La manifestazione è importante per “ricordarci l’importanza di conoscere le proprie radici e custodire una memoria che appartiene a tutti“
Quest’anno il palio dei 10 comuni del Montagnanese arriva alla 50esima edizione, e si terrà tra il 2 e il 6 settembre.
Tra le novità di questa edizione ci sono il nuovo drappo rosso, simbolo di vittoria svelato per la prima volta oggi, e “P@lium 10”, il giornale ufficiale del Palio, il quale uscirà tre volte all’anno in formato cartaceo e online sul sito dell’Associazione Palio, con l’obiettivo di raccontare le attività del Palio e creare un confronto diretto con il territorio, raccogliendo idee, suggerimenti e aspettative.

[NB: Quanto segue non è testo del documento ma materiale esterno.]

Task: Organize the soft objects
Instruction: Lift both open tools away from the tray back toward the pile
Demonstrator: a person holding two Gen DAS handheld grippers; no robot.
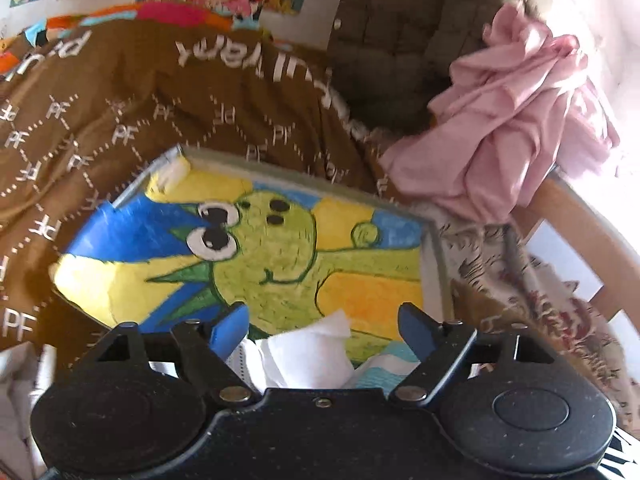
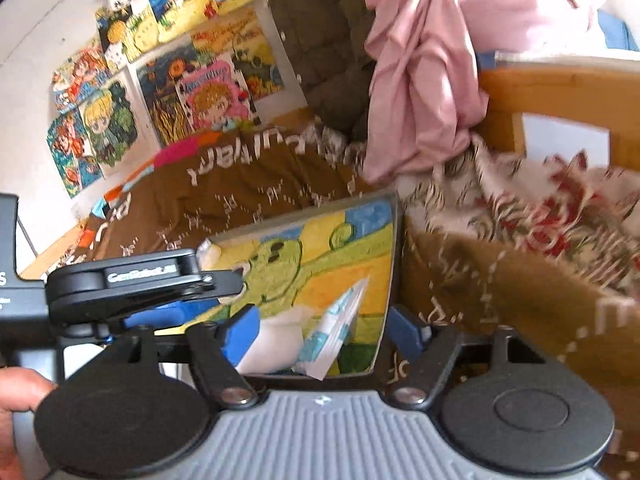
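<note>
A small white cloth with a light-blue patterned part lies bunched on a framed painting of a green cartoon creature. My left gripper is open, its blue fingers wide on either side of the cloth. In the right wrist view the same cloth sits between the spread fingers of my open right gripper, touching the left finger. The left gripper's body shows side-on at the left. A crumpled pink garment hangs over the wooden bed end.
A brown blanket with white lettering covers the bed under the painting. A floral red-and-white fabric lies at the right. Colourful drawings hang on the back wall. A dark quilted jacket hangs behind. A hand holds the left gripper.
</note>
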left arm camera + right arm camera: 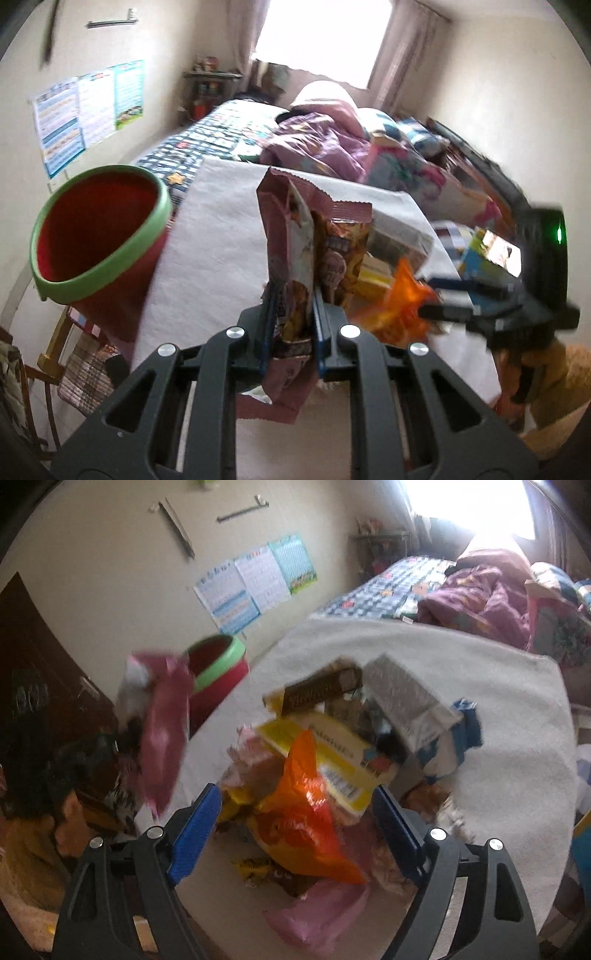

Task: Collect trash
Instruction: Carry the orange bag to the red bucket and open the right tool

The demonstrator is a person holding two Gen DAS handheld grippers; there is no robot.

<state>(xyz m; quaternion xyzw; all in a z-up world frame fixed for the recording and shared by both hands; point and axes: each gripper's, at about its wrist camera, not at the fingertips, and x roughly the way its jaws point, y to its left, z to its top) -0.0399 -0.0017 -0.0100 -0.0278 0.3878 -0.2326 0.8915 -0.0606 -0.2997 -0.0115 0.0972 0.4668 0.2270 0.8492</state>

Il programma del 50esimo anniversario proporrà le atmosfere del Medioevo, già presentate con l’inaugurazione della mostra palio in arte, e la cerimonia del giuramento dei capitani. In aggiunta, ci saranno la cena propiziatoria, le sfide degli arcieri, il mercatino del palio, gli spettacoli nel vallo, la medaglia e il passaporto del palio e l’apposito annullo postale.
La storia del palio
La storia comincia il 14 agosto 1977, quando il palio è stato organizzato in occasione della festa della madonna dell’Assunta. Da allora, ogni anno, la manifestazione porta nelle strade della città storia, competizione e partecipazione. Nei giorni del Palio le vie del centro storico si riempiono di sfidanti provenienti dai comuni della Sculdascia, di famiglie e visitatori, tutti coinvolti in un appuntamento che è ormai parte della storia della comunità.
Le parole del vice presidente della provincia di Padova, Michele Sigolotto: “Il Palio ci ricorda quanto sia importante conoscere le proprie radici“
“Il Palio dei 10 Comuni è una manifestazione che da cinquant’anni porta nel nostro territorio un pezzo di Medioevo. In questo mezzo secolo, questo evento è cresciuto fino a diventare uno degli appuntamenti più conosciuti e partecipati del Veneto, e rappresenta oggi un motivo di orgoglio per tutta la comunità. Questo appuntamento è infatti il risultato del lavoro, della passione e della competenza di tante persone che, spesso lontano dai riflettori, dedicano tempo ed energie a questa manifestazione. A loro, agli organizzatori e a tutte le persone che hanno collaborato ai preparativi, va il mio ringraziamento più sincero“.

“In un tempo in cui il rapporto con la storia rischia di diventare sempre più distante, il Palio ci ricorda quanto sia importante conoscere le proprie radici e custodire una memoria che appartiene a tutti e che ci permette ancora oggi, di far conoscere e valorizzare il nostro territorio” conclude Sigolotto.